Ghazal

The ghazal (Arabic/Pashto/Malay/Persian/Urdu: غزل‎; Hindi: ग़ज़ल, Punjabi: ਗ਼ਜ਼ਲ, Turkish: gazel, Bengali: গ়জ়ল, Gujarati: ગ઼ઝલ) is a poetic form consisting of rhyming couplets and a refrain, with each line sharing the same meter. A ghazal may be understood as a poetic expression of both the pain of loss or separation and the beauty of love in spite of that pain. The form is ancient, originating in 6th-century Arabic verse. It is derived from the Arabian panegyric qasida. The structural requirements of the ghazal are similar in stringency to those of the Petrarchan sonnet. In style and content it is a genre that has proved capable of an extraordinary variety of expression around its central themes of love and separation. It is one of the principal poetic forms which the Indo-Perso-Arabic civilization offered to the eastern Islamic world.

The ghazal spread into South Asia in the 12th century due to the influence of Sufi mystics and the courts of the new Islamic Sultanate. Although the ghazal is most prominently a form of Dari poetry and Urdu poetry, today it is found in the poetry of many languages of the Indian sub-continent.

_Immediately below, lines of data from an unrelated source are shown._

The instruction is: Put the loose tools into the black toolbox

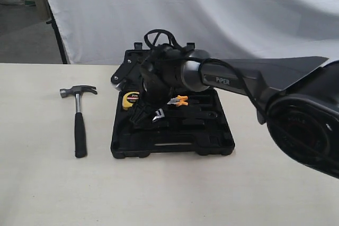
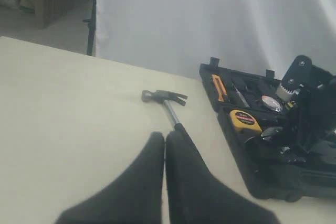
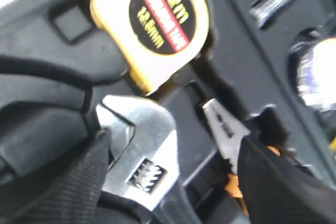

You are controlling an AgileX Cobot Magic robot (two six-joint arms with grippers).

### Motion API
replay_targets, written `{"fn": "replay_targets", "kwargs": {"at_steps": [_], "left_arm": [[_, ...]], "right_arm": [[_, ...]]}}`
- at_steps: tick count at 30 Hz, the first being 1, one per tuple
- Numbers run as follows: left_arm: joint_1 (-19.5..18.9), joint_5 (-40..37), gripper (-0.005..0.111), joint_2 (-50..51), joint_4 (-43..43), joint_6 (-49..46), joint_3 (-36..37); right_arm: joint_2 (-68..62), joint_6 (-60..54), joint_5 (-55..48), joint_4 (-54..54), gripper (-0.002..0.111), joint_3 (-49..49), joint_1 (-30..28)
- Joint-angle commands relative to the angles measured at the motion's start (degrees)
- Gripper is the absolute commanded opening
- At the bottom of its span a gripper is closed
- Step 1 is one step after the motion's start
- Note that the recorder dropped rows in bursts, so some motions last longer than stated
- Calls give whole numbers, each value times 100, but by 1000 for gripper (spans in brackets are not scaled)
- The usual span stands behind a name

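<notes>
Only loose tool left out, as far as I can judge: the hammer [image 1: 79,117], flat on the table [image 1: 42,183] just beside the black toolbox [image 1: 172,151], on the box's left side. Its long axis runs near-to-far, roughly parallel to the box's left wall, head at the far end and grip toward the camera.

The left end effector [image 2: 165,136] has its fingers pressed together and holds nothing. It hangs over bare table, and in the left wrist view the hammer [image 2: 169,109] runs straight away from its tips, head farthest (grip end hidden behind the fingers). The box [image 2: 257,182] is off to the side.

The right end effector [image 1: 144,116] reaches across and sits down inside the open box. Its fingers are spread wide in the right wrist view [image 3: 173,140], with the wrench [image 3: 139,150] head between them, pliers [image 3: 223,129] tips by one finger and the tape measure [image 3: 152,24] just beyond. It looks unclamped; contact can't be told.

Judgement: the left arm is much nearer the hammer. It needs to spread its fingers, take the handle across its axis, then carry it rightward into the box.
</notes>
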State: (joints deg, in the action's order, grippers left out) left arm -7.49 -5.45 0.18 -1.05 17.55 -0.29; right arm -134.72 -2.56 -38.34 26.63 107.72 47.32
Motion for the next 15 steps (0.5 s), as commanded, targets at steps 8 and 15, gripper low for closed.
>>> {"fn": "replay_targets", "kwargs": {"at_steps": [8,15], "left_arm": [[-145,41,1,-18,-25,27,-15],[-145,41,1,-18,-25,27,-15]], "right_arm": [[36,612,555,-62,-1,-20,-14],[-430,1811,137,-206,0,-20,-193]]}}
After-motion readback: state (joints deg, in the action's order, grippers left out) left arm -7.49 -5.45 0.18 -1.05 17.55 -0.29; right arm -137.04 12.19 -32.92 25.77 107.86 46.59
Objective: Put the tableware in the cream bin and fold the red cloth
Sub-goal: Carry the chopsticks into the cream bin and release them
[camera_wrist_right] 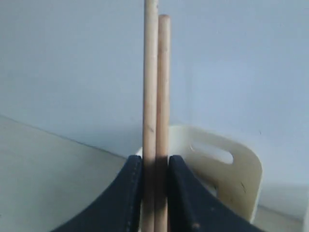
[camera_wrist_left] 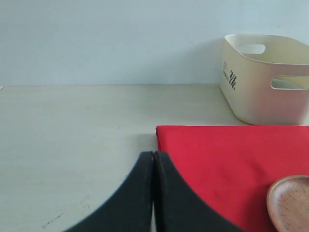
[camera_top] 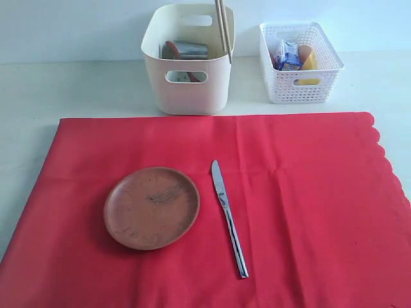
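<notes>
Chopsticks: the right tool (camera_wrist_right: 155, 162) pinches the two chopsticks (camera_wrist_right: 155, 96) tight between its tips. They stand almost straight up over the right side of the cream bin (camera_top: 186, 83). They are not dropped in yet.
Left tool: the left tool (camera_wrist_left: 153, 155) has its tips pressed together and holds nothing. It hangs low over the tabletop (camera_wrist_left: 72, 135), just beside a corner of the red cloth (camera_wrist_left: 231, 159).
Done so far: some things lie inside the cream bin, one grey and shiny (camera_top: 191, 49) and one brownish-red. I think these are tableware that is put away.
Left to do: the plate (camera_top: 151, 207) and the knife (camera_top: 229, 218) lie on the red cloth, side by side but not touching. Both must go in the bin. The cloth lies flat and spread out, so no fold is made. I think the task is about half done.
White basket: the white basket (camera_top: 300, 83) sits near the bin, on its right, with food in it.
Hard to see: I cannot tell just what is in the bin. The tops of the chopsticks are cut off in the outside view, and no arm shows there. The front edge of the cloth is cut off too.
</notes>
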Action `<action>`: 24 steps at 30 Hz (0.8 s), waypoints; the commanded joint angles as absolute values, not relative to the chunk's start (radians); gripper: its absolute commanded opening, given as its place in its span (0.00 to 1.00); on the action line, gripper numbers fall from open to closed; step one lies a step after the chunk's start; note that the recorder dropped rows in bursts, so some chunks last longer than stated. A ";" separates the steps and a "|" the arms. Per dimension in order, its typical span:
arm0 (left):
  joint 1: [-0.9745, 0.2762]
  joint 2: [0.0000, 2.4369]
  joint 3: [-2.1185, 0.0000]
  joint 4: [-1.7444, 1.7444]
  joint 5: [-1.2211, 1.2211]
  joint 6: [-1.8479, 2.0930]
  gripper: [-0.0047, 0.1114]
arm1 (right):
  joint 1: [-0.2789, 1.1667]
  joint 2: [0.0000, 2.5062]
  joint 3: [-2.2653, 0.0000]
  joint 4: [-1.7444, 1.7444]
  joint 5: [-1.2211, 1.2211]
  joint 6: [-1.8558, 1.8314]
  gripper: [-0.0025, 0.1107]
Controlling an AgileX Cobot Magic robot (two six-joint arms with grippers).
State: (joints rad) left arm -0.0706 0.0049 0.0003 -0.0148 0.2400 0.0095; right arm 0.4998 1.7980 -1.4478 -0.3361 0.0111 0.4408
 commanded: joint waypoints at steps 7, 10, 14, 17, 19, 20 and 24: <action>-0.069 0.000 0.000 -0.014 0.238 0.011 0.05 | 0.487 2.002 -1.591 -0.349 -0.269 0.174 0.02; -0.069 0.000 0.000 -0.014 0.238 0.011 0.05 | 0.480 2.047 -1.620 -0.328 -0.269 0.177 0.02; -0.069 0.000 0.000 -0.014 0.238 0.011 0.05 | 0.475 2.079 -1.638 -0.318 -0.269 0.177 0.02; -0.069 0.000 0.000 -0.014 0.238 0.011 0.05 | 0.475 2.084 -1.638 -0.318 -0.269 0.177 0.02; -0.069 0.000 0.000 -0.014 0.238 0.011 0.05 | 0.475 2.089 -1.638 -0.318 -0.271 0.177 0.02; -0.069 0.000 0.000 -0.014 0.238 0.011 0.05 | 0.475 2.089 -1.638 -0.318 -0.271 0.181 0.03; -0.069 0.000 0.000 -0.014 0.238 0.011 0.05 | 0.475 2.092 -1.638 -0.315 -0.271 0.183 0.12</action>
State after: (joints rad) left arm -0.0706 0.0049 0.0003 -0.0148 0.2400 0.0095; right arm 0.4784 2.0923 -1.6291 -0.3258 -0.2529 0.1846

Ghazals were written by the Persian mystics and poets Rumi (13th century) and Hafiz (14th century), the Azeri poet Fuzûlî (16th century), as well as Mirza Ghalib (1797–1869) and Muhammad Iqbal (1877–1938), both of whom wrote ghazals in Persian and Urdu. Through the influence of Johann Wolfgang von Goethe (1749–1832), the ghazal became very popular in Germany during the 19th century; the form was used extensively by Friedrich Rückert (1788–1866) and August von Platen (1796–1835). The Kashmiri-American poet Agha Shahid Ali was a proponent of the form, both in English and in other languages; he edited a volume of "real ghazals in English".

It is common in ghazals for the poet's name to be featured in the last verse (a convention known as takhallus).